● EXERCISE DETAILS: Below are records; work out how many of their lines contain "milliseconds" and give only that number.

● DATA RECORDS:
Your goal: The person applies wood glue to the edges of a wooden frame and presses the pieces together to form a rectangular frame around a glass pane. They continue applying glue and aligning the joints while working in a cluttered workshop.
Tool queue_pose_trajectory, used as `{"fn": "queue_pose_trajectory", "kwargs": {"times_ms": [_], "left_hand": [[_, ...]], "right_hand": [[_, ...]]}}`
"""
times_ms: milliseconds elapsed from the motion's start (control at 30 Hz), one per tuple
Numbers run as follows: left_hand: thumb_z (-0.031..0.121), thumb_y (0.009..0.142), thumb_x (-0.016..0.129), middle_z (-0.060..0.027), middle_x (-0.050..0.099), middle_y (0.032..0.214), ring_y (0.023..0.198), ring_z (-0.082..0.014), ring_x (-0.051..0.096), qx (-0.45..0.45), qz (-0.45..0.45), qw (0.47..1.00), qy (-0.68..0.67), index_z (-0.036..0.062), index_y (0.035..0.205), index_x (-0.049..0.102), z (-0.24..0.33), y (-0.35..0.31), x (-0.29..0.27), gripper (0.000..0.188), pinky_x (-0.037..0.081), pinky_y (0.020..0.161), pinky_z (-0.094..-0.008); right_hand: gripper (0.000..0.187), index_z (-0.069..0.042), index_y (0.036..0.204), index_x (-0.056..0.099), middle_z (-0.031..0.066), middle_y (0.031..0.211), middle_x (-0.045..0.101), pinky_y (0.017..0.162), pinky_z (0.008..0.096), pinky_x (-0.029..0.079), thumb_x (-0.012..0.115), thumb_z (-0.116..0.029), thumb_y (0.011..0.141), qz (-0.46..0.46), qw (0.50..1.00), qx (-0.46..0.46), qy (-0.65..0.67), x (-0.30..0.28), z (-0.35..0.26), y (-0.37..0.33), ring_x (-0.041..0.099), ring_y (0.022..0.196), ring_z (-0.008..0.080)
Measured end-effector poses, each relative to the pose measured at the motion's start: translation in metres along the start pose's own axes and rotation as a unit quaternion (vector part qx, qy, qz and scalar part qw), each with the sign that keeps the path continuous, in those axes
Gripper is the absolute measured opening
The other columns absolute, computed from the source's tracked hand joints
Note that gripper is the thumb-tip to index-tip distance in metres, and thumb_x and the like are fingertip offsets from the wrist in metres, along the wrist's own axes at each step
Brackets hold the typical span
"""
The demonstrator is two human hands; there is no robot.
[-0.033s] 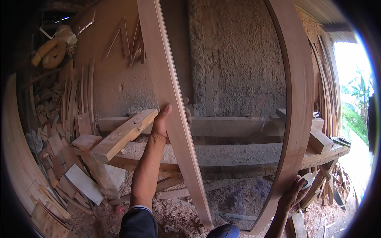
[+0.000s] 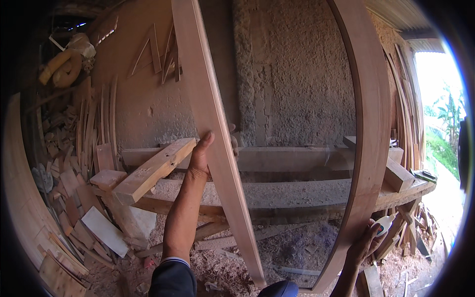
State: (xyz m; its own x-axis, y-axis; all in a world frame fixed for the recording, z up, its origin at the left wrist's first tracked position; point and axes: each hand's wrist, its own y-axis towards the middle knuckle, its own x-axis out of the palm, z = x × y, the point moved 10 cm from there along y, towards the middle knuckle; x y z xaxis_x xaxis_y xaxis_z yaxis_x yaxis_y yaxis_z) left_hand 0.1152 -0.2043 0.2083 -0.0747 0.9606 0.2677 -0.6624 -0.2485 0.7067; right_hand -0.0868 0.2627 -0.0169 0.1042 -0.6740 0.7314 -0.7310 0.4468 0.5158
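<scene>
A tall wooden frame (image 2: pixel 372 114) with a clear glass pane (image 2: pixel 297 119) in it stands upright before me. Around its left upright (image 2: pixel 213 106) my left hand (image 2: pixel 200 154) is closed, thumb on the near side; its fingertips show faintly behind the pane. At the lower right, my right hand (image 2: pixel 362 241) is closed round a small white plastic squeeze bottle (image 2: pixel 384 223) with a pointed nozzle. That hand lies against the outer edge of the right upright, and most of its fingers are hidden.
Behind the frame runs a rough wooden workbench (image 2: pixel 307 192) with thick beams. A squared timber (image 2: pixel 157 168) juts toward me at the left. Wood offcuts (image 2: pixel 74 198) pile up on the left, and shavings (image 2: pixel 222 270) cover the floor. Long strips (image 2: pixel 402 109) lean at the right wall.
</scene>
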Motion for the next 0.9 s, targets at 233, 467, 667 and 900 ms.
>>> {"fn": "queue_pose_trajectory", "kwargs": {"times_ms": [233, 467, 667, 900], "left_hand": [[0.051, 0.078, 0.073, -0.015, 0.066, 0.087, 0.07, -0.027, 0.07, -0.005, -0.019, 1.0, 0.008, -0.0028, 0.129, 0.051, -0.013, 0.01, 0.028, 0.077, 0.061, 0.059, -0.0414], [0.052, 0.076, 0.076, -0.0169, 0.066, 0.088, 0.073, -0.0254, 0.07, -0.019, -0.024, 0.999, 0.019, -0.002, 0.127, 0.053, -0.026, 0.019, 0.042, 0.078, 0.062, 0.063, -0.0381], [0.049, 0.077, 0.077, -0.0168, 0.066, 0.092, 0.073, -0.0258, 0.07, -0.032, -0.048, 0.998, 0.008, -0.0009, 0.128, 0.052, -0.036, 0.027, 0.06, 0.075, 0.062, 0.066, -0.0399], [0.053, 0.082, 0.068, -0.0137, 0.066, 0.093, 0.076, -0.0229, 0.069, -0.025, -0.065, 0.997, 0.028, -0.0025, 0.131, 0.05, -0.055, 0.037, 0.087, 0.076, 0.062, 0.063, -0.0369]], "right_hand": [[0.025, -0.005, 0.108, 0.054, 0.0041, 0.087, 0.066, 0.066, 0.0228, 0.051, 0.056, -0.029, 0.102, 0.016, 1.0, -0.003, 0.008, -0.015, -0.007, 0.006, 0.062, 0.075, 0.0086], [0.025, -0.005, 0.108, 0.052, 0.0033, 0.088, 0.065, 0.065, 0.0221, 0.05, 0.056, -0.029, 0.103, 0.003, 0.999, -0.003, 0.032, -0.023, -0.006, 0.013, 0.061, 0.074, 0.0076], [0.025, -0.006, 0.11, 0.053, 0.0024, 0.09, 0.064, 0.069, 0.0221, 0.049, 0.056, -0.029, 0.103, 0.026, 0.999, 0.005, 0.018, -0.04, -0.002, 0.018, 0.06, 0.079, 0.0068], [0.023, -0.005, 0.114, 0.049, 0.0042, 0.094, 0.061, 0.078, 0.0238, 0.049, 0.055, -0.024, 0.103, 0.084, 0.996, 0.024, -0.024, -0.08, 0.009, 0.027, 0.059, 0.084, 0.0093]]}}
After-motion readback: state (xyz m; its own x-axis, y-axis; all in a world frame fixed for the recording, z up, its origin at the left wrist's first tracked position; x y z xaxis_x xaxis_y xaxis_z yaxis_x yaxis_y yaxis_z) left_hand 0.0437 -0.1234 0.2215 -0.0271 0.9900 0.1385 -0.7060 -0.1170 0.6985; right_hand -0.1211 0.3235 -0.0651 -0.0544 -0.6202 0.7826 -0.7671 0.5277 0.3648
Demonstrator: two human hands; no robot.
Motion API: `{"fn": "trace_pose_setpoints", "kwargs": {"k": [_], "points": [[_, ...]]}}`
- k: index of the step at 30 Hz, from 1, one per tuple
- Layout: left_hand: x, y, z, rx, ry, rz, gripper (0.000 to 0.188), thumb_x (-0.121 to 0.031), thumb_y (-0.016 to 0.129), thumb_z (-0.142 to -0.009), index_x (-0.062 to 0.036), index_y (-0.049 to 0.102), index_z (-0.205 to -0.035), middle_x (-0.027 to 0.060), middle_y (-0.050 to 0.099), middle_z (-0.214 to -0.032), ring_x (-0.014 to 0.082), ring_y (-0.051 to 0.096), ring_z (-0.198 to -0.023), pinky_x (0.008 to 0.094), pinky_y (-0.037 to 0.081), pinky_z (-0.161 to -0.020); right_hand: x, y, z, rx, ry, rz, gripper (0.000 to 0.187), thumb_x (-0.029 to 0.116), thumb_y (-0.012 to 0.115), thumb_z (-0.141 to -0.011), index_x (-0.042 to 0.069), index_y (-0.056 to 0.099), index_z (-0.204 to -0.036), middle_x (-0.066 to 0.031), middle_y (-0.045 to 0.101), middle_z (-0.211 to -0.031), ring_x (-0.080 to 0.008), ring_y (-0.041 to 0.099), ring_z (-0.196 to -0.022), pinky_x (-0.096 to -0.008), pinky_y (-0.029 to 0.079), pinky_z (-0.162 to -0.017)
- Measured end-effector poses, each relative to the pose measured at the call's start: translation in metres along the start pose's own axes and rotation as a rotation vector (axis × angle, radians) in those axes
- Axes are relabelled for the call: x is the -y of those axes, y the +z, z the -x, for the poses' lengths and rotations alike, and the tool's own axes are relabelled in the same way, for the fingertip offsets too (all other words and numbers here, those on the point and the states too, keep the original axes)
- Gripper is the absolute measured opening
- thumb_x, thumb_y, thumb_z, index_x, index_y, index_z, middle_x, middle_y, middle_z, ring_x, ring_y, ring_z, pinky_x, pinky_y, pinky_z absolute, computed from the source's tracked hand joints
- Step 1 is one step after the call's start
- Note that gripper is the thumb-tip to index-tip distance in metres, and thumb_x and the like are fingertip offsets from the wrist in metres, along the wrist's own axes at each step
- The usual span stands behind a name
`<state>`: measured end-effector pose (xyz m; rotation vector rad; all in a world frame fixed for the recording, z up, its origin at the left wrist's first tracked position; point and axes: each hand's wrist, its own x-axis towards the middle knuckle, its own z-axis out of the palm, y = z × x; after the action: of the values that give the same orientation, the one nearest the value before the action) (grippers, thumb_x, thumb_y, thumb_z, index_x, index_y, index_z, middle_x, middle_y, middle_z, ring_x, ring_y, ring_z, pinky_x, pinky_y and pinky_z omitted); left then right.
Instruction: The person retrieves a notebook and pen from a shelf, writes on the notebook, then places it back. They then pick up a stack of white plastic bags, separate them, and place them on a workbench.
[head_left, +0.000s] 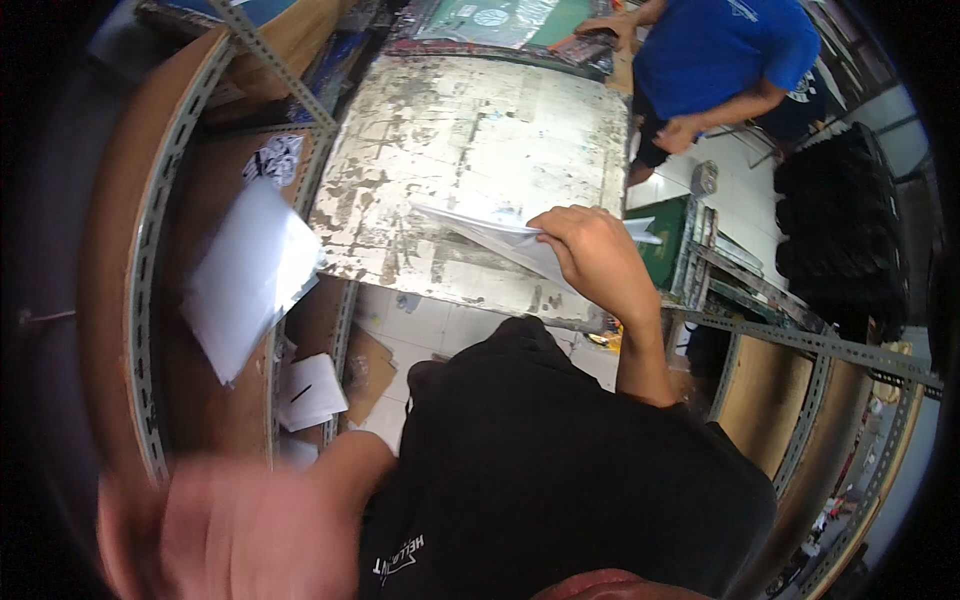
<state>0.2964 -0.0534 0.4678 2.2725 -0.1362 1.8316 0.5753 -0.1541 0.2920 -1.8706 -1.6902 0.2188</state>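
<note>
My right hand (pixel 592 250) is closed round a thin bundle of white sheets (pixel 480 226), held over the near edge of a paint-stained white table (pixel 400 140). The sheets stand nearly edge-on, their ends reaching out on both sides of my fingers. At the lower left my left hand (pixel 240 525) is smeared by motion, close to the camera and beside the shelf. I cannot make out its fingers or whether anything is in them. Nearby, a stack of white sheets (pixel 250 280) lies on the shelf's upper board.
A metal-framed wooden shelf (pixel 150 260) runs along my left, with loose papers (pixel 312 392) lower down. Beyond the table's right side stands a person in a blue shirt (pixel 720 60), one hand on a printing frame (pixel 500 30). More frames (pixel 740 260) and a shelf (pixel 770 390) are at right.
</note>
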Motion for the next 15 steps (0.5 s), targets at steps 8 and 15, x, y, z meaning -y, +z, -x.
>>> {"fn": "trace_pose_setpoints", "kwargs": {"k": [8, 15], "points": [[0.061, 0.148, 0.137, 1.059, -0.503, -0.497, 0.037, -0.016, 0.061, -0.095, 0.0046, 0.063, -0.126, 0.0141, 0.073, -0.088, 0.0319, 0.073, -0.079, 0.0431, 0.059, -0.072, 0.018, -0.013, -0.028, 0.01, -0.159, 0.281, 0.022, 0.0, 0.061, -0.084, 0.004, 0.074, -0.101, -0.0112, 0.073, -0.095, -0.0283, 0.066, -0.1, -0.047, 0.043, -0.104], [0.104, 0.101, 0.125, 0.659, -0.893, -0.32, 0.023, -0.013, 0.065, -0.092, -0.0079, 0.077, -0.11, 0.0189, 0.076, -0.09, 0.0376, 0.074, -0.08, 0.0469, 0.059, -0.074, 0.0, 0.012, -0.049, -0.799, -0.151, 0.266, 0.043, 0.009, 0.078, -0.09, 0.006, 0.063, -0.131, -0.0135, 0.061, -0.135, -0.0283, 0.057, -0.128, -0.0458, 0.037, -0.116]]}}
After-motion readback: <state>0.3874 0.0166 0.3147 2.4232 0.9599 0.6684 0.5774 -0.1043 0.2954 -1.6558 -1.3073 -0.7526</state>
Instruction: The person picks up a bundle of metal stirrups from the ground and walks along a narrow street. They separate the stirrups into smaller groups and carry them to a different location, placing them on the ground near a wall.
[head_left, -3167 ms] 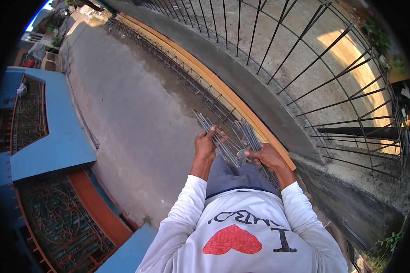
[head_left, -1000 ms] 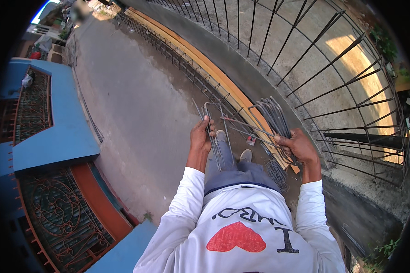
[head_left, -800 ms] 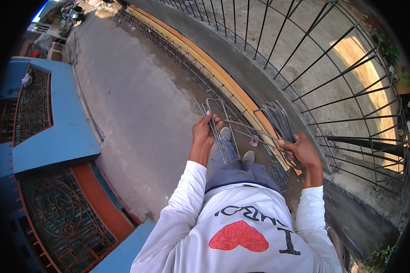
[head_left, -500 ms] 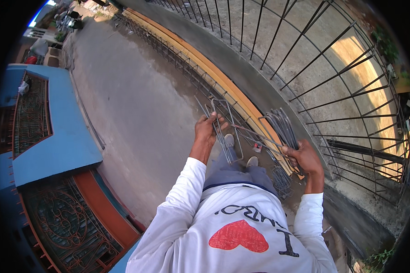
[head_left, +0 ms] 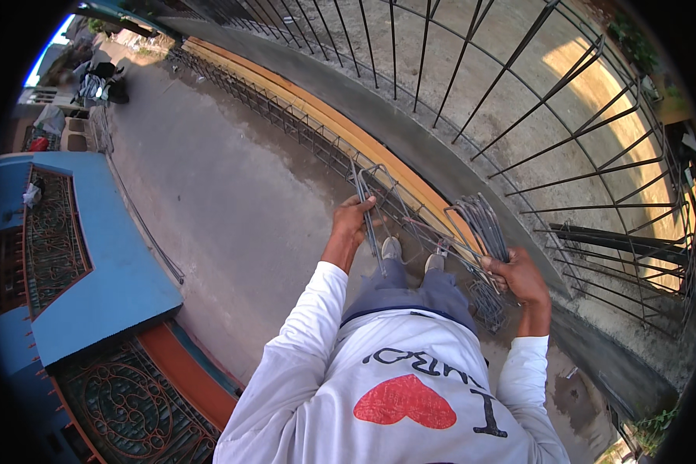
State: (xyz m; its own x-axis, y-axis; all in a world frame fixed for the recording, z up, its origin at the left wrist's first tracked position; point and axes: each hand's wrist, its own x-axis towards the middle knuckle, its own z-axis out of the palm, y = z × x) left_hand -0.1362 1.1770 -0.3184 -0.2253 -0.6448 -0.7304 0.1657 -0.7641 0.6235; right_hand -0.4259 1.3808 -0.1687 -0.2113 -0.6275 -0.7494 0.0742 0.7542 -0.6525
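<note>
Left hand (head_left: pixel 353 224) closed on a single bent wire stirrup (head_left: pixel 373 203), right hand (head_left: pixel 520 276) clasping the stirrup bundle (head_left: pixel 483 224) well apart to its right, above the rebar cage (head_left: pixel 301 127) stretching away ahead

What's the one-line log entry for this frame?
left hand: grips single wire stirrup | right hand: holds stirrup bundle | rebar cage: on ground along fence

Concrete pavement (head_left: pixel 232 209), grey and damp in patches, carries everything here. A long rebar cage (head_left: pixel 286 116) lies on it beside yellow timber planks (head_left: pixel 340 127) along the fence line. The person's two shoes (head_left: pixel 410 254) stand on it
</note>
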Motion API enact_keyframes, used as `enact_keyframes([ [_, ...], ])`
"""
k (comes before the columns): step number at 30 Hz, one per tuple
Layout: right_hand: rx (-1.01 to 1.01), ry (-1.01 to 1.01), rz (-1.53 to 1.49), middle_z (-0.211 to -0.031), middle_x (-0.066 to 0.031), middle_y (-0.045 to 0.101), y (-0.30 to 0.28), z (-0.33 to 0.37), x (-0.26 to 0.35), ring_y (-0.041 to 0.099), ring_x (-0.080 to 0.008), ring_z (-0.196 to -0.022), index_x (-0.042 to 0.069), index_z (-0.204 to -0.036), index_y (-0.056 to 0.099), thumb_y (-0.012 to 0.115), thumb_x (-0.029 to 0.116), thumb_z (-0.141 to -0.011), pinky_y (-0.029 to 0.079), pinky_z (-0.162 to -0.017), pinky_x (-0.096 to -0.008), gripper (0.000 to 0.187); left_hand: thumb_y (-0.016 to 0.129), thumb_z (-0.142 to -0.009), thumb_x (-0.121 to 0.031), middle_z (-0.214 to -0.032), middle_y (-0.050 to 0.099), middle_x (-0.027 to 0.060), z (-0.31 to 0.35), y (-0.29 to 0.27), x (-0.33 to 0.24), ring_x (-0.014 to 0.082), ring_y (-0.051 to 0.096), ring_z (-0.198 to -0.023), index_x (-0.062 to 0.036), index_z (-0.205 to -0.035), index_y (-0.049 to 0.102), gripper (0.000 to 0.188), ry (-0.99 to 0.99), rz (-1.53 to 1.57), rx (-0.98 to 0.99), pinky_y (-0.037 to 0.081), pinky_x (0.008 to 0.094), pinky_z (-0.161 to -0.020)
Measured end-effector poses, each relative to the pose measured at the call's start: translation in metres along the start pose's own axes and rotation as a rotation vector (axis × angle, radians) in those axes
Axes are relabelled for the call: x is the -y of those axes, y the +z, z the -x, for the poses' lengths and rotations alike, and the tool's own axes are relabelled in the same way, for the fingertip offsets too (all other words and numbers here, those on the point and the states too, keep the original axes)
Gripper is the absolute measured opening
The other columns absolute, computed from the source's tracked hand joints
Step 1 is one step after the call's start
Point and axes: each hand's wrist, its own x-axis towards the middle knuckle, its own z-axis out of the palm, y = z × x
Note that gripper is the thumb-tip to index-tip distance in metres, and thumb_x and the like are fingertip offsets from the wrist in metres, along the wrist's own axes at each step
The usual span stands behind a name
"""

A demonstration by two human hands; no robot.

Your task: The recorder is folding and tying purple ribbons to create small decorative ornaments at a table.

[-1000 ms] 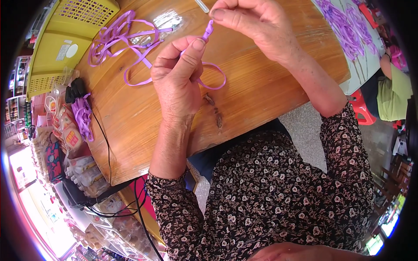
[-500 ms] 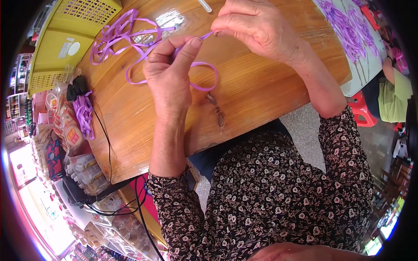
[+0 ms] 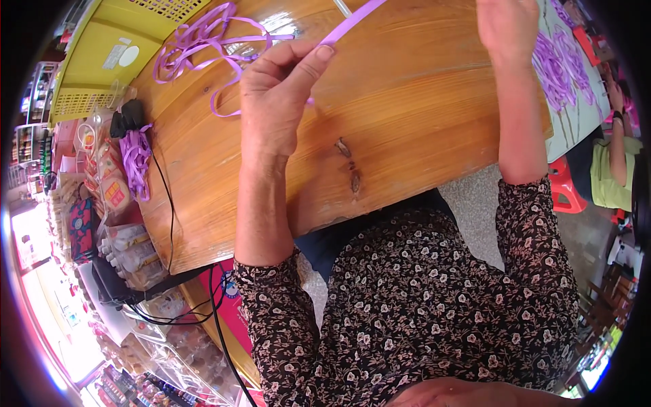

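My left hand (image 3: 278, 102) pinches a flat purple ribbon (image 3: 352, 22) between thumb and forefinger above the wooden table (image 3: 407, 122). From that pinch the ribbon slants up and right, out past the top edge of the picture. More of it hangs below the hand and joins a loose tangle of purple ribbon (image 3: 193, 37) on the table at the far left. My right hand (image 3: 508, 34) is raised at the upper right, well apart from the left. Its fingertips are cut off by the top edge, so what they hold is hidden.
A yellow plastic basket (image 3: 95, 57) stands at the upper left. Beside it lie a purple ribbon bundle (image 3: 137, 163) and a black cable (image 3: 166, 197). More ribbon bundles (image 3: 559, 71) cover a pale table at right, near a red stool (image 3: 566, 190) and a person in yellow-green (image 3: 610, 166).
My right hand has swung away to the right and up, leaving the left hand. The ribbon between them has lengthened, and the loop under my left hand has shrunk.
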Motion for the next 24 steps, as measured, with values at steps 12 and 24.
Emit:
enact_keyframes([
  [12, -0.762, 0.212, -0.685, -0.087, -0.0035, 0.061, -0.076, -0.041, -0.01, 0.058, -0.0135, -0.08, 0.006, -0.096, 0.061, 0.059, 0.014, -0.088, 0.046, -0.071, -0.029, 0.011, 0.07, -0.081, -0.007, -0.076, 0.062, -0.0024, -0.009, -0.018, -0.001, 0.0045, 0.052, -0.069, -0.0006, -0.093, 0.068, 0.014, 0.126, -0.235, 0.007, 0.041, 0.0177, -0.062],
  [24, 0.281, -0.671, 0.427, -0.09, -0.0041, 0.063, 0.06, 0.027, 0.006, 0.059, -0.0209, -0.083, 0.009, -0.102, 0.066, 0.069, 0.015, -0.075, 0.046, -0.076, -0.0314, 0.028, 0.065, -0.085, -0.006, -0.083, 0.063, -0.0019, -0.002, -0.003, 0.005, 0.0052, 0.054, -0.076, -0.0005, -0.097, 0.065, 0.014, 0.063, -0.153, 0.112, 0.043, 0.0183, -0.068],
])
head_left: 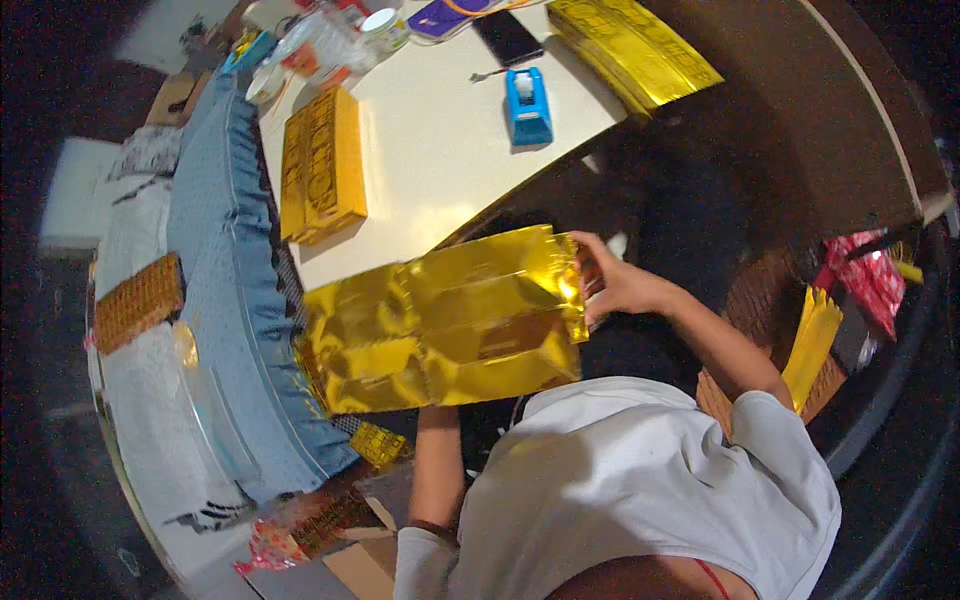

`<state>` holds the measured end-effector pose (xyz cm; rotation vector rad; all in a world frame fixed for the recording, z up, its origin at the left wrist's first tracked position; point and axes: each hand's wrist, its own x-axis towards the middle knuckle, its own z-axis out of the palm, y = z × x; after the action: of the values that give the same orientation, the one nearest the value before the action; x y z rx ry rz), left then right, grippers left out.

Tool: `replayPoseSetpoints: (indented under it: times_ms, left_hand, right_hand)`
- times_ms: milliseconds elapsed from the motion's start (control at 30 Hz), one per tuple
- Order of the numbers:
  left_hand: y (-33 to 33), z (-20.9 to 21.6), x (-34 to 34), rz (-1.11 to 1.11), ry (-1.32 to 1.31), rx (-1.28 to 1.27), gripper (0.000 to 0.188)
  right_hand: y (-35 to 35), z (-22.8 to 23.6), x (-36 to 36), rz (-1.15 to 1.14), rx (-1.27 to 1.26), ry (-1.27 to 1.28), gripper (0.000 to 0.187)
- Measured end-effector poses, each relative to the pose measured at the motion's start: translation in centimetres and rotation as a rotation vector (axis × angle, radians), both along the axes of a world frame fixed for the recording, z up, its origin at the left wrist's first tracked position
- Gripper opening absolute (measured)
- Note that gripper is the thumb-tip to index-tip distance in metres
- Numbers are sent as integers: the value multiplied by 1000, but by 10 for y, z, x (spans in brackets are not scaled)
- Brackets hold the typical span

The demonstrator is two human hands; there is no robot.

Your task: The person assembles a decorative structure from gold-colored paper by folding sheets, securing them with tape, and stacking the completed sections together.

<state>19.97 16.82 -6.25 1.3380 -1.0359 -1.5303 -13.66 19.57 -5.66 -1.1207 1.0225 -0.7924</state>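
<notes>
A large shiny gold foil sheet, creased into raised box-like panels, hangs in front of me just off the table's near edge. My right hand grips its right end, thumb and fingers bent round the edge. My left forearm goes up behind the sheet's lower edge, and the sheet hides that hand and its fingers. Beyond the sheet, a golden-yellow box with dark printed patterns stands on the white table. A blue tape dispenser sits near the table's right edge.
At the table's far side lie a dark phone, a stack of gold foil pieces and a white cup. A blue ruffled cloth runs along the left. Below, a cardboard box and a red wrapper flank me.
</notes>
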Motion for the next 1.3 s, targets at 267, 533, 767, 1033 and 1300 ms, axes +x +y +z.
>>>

● WRITTEN SOLUTION: 2